Melati Suryodarmo and Marina Abramović (Image provided by the artist)
This cross-cultural experience helped shape her distinctive creative methodology: she blends Butoh’s “dark bodily aesthetics” with the critical lens of European conceptual art, developing a cross-disciplinary practice situated between dance, performance art, and installation. In several interviews, she reflected on how her time in Germany helped her distill Java’s ritual aestheticism into a contemporary artistic language, while also reshaping the philosophical role of the body in performance —an approach art critics often describe as using the “body as a carrier of thought.”
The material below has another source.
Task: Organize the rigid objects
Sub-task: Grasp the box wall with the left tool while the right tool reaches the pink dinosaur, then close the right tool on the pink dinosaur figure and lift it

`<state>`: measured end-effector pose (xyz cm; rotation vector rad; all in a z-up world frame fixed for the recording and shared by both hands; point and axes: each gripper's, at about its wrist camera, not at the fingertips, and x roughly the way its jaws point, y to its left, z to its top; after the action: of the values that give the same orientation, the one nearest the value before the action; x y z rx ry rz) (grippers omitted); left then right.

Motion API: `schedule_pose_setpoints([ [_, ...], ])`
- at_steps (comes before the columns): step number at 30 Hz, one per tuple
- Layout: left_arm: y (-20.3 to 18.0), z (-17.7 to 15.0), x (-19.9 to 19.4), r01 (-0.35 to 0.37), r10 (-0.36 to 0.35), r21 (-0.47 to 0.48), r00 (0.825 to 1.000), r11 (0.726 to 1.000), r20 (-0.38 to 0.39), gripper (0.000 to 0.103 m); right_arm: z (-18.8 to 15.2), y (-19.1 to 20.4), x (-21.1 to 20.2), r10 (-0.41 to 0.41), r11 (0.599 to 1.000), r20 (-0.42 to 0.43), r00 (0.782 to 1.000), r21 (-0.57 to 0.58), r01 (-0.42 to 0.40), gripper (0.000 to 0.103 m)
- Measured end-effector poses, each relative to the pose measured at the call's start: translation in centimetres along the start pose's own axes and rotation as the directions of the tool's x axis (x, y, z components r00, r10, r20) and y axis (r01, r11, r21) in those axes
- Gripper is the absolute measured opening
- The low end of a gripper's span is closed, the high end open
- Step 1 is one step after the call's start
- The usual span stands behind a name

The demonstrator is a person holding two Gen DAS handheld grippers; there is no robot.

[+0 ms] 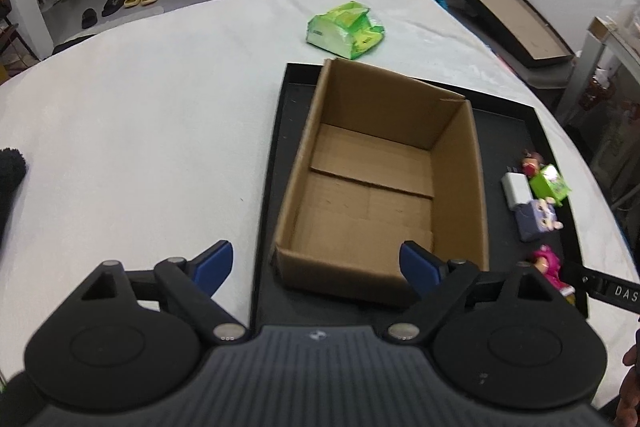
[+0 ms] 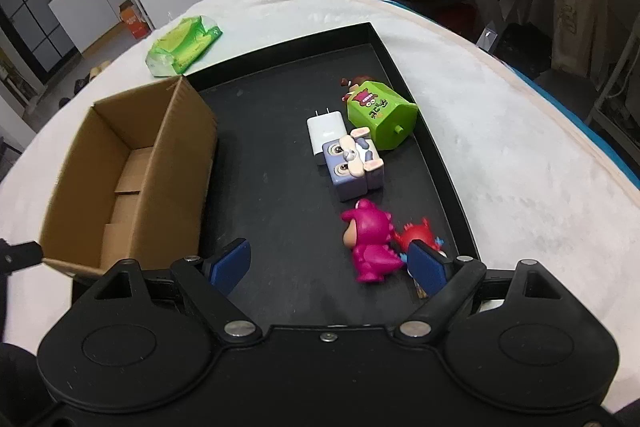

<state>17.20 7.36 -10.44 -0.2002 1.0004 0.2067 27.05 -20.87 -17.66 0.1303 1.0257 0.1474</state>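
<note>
Left gripper spread wide, holding nothing, above the cardboard box near edge. Right gripper wide apart, empty, just by the pink figure. Toys and charger on black tray.

Between the cardboard box and the toy cluster you have a bare strip of black tray floor to pass through. The pink figure and red toy crowd the near right corner; charger, purple block and green block touch behind them.
</note>
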Motion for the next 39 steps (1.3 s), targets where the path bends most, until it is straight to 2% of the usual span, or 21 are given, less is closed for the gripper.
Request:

In her 2001 piece Why Let the Chicken Run?, she chased a live chicken around a room in circles, questioning life’s endless pursuits. In The Black Ball (2005), she sat motionlessly for eight hours on a chair mounted high on a gallery wall, holding a black ball in her hands. And in her 2012 work I am a Ghost In My Own House, she wore a plain white robe and stood amid piles of charcoal, using a heavy stone to grind it on a table until it turned to powder. Over twelve hours — without food or rest—the black dust slowly stained her clothes, skin, and face. As she grew visibly more exhausted, audience members came and went. Some stayed with her; others left, unable to bear the intensity. Regardless of their reactions, each viewer became an integral part of the work. Through the act of crushing charcoal—a substance that holds energy—she metaphorically addressed the unavoidable losses and regrets in life.
I am a Ghost In My Own House (Image provided by the artist)
Another of Melati’s most iconic works is Exergie-Butter Dance (2000), premiered at Berlin’s HAU Hebbel am Ufer. In the piece, the artist wears red high heels and dances gracefully atop a giant block of butter to traditional Indonesian music. At first, her movements are elegant and composed, but as the butter begins to melt, she repeatedly slips, falls, rises, dances again, and falls once more—laying bare this raw, visceral cycle. The work speaks to a deeper truth in life: falling is inevitable, but what truly matters is the courage to stand up again. In 2012, this performance video went viral after being remixed online with Adele’s Someone Like You, gaining millions of views. The New York Times featured her as “one of Indonesia’s brightest artistic stars.” This unexpected viral fame brought performance art into public discourse, prompting broader conversation around what defines the genre.